Re: [PATCH 36/45] xfs: implement percpu cil space used calculation

"Darrick J. Wong" <djwong@xxxxxxxxxx> · Wed, 10 Mar 2021 16:20:54 -0800

On Fri, Mar 05, 2021 at 04:11:34PM +1100, Dave Chinner wrote:
> From: Dave Chinner <dchinner@xxxxxxxxxx>
> 
> Now that we have the CIL percpu structures in place, implement the
> space used counter with a fast sum check similar to the
> percpu_counter infrastructure.
> 
> Signed-off-by: Dave Chinner <dchinner@xxxxxxxxxx>
> ---
>  fs/xfs/xfs_log_cil.c  | 42 ++++++++++++++++++++++++++++++++++++------
>  fs/xfs/xfs_log_priv.h |  2 +-
>  2 files changed, 37 insertions(+), 7 deletions(-)
> 
> diff --git a/fs/xfs/xfs_log_cil.c b/fs/xfs/xfs_log_cil.c
> index 1bcf0d423d30..5519d112c1fd 100644
> --- a/fs/xfs/xfs_log_cil.c
> +++ b/fs/xfs/xfs_log_cil.c
> @@ -433,6 +433,8 @@ xlog_cil_insert_items(
>  	struct xfs_log_item	*lip;
>  	int			len = 0;
>  	int			iovhdr_res = 0, split_res = 0, ctx_res = 0;
> +	int			space_used;
> +	struct xlog_cil_pcp	*cilpcp;
>  
>  	ASSERT(tp);
>  
> @@ -469,8 +471,9 @@ xlog_cil_insert_items(
>  	 *
>  	 * This can steal more than we need, but that's OK.
>  	 */
> +	space_used = atomic_read(&ctx->space_used);
>  	if (atomic_read(&cil->xc_iclog_hdrs) > 0 ||
> -	    ctx->space_used + len >= XLOG_CIL_BLOCKING_SPACE_LIMIT(log)) {
> +	    space_used + len >= XLOG_CIL_BLOCKING_SPACE_LIMIT(log)) {
>  		int	split_res = log->l_iclog_hsize +
>  					sizeof(struct xlog_op_header);
>  		if (ctx_res)
> @@ -480,16 +483,34 @@ xlog_cil_insert_items(
>  		atomic_sub(tp->t_ticket->t_iclog_hdrs, &cil->xc_iclog_hdrs);
>  	}
>  
> +	/*
> +	 * Update the CIL percpu pointer.

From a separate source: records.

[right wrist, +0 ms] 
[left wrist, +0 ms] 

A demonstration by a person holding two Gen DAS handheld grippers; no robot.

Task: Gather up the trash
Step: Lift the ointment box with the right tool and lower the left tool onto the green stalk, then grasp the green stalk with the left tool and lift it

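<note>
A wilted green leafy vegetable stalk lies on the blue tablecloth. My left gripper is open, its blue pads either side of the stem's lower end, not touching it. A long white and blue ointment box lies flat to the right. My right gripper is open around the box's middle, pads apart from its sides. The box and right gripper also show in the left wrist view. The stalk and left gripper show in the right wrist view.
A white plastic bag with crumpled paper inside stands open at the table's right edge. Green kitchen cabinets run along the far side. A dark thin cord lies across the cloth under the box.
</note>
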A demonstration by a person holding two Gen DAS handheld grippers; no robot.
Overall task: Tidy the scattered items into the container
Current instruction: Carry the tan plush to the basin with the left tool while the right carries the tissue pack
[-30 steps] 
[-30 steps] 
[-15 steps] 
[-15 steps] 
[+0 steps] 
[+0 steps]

This updates the global counter when
> +	 * over the percpu batch size or when the CIL is over the space limit.
> +	 * This means low lock overhead for normal updates, and when over the
> +	 * limit the space used is immediately accounted. This makes enforcing
> +	 * the hard limit much more accurate. The per cpu fold threshold is
> +	 * based on how close we are to the hard limit.
> +	 */
> +	cilpcp = get_cpu_ptr(cil->xc_pcp);
> +	cilpcp->space_used += len;
> +	if (space_used >= XLOG_CIL_SPACE_LIMIT(log) ||
> +	    cilpcp->space_used >
> +			((XLOG_CIL_BLOCKING_SPACE_LIMIT(log) - space_used) /
> +					num_online_cpus())) {

What happens if the log is very small and there are hundreds of CPUs?
Can we end up on this slow path on a regular basis even if the amount of
space used is not that large?

Granted I can't think of a good way out of that, since I suspect that if
you do that you're already going to be hurting in 5 other places anyway.
That said ... I /do/ keep getting bugs from people with tiny logs on big
iron.  Some day I'll (ha!) stomp out all the bugs that are "NO do not
let your deployment system growfs 10000x, this is not ext4"...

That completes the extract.